Voilà tout juste un an, le 28 mai 2018, vous aviez présenté, monsieur le ministre, vos propositions pour un lycée professionnel transformé, qui formerait les talents aux métiers de demain.

Fort du constat que la filière professionnelle connaissait de très belles réussites, vous aviez alors souligné les difficultés dont souffrait la voie professionnelle : un déficit d’attractivité lié à une valorisation insuffisante des formations professionnelles ; une offre de formation pas toujours adaptée aux besoins des territoires et aux enjeux d’avenir ou encore des taux d’insertion insuffisants. Ainsi, quelque 51 % des titulaires d’un CAP et 34 % des bacheliers professionnels étaient au chômage sept mois après l’obtention de leur diplôme.

Nous ne pouvions alors que partager ce constat et saluer l’ambition d’une réforme qui visait à remédier aux déséquilibres de l’enseignement professionnel et à améliorer sa lisibilité pour les élèves et leurs familles.

Sur les neuf leviers du rapport Calvez-Marcon du 22 février 2018 sur la voie professionnelle scolaire, trois ont été retenus : des campus de nouvelle génération, dits « d’excellence », censés incarner une offre de formation riche, claire et attractive ; des formations de pointe en phase avec les grands enjeux du XXIe siècle ; des parcours éclairés par une pédagogie innovante, moteur de réussite. En d’autres termes, il s’agit de relier les enseignements généraux et professionnels pour donner plus de sens.

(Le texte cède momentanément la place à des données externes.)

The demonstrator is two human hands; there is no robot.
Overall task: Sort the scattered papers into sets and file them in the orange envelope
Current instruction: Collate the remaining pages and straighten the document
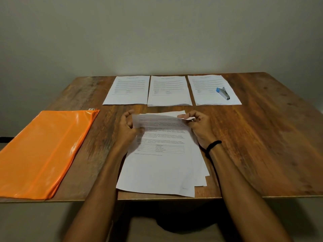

Il est essentiel de le rappeler, l’objectif du lycée professionnel, c’est de proposer un enseignement en alternance avec l’entreprise et ses métiers, afin de faire acquérir des compétences et des connaissances générales et professionnelles, dans divers secteurs et à différents niveaux de formation.

L’enseignement dispensé a deux finalités : l’insertion professionnelle, certes, mais aussi la poursuite des études. Or, sur ce dernier point, la mise en œuvre de la réforme pose des questions et inquiète.

Le ministère annonce de nouvelles grilles horaires et une nouvelle organisation des études. Les périodes de formation en milieu professionnel sont revues à la baisse, les 22 semaines en vigueur devenant un maximum. L’horaire hebdomadaire est également réduit, au détriment de l’enseignement général. Le français, l’histoire-géographie et l’éducation morale et civique, qui forment une seule discipline, vont perdre 113 heures sur trois ans, sans compensation par la co-intervention.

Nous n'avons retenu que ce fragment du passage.